§ **Exercise brief**
Please write out exactly the lines of the data below from the line holding "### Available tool" through the line holding "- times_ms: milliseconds", and leave out the rest.

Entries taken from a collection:
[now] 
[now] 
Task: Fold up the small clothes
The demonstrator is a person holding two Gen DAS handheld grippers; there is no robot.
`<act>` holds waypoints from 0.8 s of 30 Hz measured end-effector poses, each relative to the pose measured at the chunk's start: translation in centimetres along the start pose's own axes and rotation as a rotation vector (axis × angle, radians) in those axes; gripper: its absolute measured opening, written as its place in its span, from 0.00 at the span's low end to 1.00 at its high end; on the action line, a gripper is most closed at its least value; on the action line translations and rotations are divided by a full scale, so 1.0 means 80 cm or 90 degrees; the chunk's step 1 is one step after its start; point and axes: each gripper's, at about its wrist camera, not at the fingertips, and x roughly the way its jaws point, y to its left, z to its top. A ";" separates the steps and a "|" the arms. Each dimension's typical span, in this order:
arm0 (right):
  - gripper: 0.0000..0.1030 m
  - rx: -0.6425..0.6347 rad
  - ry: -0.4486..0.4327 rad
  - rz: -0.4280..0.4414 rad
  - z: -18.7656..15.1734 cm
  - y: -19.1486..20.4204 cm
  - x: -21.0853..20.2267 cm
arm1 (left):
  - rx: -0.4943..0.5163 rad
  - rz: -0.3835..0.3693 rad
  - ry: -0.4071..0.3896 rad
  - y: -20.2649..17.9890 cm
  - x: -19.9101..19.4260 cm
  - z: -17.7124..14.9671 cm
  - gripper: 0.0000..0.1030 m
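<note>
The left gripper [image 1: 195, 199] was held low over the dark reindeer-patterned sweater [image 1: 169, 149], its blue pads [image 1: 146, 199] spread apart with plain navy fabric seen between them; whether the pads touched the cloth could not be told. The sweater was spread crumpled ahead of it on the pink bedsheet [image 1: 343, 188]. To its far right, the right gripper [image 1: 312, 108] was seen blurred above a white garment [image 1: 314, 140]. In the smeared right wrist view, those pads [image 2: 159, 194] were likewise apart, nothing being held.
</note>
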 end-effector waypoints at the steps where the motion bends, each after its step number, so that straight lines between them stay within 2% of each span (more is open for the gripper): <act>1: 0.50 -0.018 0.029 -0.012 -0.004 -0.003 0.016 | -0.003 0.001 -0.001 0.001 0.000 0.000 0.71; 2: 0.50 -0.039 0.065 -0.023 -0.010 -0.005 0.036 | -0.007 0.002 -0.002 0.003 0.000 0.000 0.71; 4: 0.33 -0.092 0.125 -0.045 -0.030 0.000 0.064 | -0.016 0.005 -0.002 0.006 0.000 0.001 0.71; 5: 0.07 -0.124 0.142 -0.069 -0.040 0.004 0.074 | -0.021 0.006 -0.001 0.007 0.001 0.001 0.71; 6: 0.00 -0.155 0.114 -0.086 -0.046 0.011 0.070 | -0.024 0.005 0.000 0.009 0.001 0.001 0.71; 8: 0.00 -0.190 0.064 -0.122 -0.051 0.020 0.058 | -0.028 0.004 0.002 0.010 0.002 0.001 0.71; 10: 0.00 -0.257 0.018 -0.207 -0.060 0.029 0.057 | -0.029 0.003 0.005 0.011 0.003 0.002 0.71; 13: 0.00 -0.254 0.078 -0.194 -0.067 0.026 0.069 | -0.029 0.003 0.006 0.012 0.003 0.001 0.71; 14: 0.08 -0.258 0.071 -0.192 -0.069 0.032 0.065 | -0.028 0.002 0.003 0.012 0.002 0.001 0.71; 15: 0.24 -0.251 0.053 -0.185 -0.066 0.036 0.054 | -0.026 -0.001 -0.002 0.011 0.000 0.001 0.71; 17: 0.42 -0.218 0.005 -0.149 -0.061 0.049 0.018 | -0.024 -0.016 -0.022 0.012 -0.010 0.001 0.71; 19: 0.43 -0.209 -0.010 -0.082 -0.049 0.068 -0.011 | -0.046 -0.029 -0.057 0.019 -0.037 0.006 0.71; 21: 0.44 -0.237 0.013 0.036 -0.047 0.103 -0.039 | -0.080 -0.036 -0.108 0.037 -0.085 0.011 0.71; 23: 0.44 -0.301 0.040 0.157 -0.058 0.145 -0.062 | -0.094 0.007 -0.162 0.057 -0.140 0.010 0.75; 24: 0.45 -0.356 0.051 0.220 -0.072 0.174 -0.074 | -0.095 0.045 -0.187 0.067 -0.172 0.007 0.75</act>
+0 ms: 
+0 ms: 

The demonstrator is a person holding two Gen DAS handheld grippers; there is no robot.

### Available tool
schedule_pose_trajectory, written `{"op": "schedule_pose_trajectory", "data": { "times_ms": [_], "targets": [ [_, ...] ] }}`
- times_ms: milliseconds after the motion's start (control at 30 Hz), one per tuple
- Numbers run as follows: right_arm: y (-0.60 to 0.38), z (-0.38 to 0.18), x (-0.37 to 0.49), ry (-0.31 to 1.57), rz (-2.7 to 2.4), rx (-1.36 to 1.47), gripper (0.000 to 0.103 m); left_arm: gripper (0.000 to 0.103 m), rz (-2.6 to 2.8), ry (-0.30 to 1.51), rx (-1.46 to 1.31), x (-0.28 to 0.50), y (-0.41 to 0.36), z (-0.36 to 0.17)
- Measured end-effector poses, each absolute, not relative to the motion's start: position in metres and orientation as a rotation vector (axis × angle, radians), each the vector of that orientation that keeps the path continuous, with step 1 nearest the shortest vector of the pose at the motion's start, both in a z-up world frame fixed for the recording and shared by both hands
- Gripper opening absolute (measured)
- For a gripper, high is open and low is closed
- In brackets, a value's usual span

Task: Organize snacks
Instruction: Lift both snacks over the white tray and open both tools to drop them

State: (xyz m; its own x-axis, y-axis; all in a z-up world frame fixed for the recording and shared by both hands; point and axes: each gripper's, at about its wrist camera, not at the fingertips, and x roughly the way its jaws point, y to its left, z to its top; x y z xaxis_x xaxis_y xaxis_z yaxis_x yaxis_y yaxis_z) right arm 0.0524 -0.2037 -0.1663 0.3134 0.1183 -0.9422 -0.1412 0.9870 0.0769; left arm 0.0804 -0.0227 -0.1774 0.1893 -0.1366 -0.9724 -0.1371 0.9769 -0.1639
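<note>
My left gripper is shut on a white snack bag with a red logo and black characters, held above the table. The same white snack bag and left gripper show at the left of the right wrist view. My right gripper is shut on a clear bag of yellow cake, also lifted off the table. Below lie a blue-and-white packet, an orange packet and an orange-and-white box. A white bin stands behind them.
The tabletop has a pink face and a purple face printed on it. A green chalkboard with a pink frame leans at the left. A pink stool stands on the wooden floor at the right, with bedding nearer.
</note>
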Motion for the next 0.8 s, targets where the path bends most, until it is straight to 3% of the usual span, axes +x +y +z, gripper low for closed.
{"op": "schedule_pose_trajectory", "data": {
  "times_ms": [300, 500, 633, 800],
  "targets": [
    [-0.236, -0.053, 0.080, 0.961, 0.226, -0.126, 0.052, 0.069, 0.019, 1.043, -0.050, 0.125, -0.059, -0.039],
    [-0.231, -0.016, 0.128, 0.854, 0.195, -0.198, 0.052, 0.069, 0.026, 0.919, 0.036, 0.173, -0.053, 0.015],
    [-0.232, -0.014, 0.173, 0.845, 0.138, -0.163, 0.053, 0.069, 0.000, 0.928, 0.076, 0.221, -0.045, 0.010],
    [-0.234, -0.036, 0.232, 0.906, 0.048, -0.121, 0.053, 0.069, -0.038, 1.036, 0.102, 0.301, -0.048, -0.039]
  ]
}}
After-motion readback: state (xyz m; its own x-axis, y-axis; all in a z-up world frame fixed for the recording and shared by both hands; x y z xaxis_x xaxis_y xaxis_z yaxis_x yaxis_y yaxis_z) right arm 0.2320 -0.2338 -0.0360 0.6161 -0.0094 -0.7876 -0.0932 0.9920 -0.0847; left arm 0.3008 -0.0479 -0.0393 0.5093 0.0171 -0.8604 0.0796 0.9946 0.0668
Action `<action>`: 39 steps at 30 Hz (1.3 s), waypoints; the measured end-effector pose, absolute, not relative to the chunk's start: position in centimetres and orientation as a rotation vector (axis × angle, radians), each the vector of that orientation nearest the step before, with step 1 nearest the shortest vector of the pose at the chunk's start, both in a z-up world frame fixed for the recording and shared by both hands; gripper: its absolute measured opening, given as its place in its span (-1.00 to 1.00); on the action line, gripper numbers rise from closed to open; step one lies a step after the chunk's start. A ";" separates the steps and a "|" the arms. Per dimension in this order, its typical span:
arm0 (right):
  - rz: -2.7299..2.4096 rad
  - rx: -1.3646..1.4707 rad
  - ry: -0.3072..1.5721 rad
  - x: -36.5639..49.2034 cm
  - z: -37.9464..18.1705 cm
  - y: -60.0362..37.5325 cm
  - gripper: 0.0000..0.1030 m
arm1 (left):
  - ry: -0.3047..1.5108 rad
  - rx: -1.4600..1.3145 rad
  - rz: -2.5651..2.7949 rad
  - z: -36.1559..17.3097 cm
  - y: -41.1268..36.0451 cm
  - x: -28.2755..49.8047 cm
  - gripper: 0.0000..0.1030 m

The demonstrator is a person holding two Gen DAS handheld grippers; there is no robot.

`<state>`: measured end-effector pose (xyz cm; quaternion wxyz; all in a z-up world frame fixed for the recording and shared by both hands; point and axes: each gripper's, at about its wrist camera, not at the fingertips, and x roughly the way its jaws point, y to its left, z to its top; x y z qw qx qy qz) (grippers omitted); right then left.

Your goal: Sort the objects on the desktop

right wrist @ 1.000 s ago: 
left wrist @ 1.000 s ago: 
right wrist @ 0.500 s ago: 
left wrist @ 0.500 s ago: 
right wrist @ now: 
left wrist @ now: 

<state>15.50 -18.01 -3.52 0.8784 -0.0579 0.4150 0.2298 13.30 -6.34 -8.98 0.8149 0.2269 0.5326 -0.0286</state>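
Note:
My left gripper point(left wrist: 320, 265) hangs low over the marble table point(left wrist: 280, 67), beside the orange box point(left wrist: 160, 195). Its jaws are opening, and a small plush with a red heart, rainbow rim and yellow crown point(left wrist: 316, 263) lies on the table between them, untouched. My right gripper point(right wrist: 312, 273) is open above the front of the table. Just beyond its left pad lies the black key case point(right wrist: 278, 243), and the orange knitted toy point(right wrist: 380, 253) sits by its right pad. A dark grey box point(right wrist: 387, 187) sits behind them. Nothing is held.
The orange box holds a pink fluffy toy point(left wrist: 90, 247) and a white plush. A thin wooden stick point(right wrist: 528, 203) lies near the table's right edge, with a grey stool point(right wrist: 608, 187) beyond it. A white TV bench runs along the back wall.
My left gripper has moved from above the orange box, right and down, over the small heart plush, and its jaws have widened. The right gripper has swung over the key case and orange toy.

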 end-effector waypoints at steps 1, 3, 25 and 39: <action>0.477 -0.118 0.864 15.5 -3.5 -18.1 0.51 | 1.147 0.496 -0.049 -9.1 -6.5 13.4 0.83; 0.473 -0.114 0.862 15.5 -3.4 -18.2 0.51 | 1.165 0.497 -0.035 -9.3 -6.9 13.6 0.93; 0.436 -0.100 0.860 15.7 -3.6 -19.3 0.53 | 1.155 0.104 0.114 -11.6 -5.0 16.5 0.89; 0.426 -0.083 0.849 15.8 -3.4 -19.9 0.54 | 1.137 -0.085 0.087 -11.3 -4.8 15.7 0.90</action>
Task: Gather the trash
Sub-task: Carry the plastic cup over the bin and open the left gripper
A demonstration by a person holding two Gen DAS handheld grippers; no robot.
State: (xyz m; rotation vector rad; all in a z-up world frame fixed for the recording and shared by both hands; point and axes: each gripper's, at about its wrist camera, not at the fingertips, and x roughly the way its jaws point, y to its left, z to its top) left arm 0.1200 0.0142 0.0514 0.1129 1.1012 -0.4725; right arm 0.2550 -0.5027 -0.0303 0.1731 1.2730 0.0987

§ **Task output**
### Available tool
schedule_pose_trajectory, written `{"op": "schedule_pose_trajectory", "data": { "times_ms": [_], "targets": [ [_, ...] ] }}`
- times_ms: milliseconds after the motion's start (control at 30 Hz), one per tuple

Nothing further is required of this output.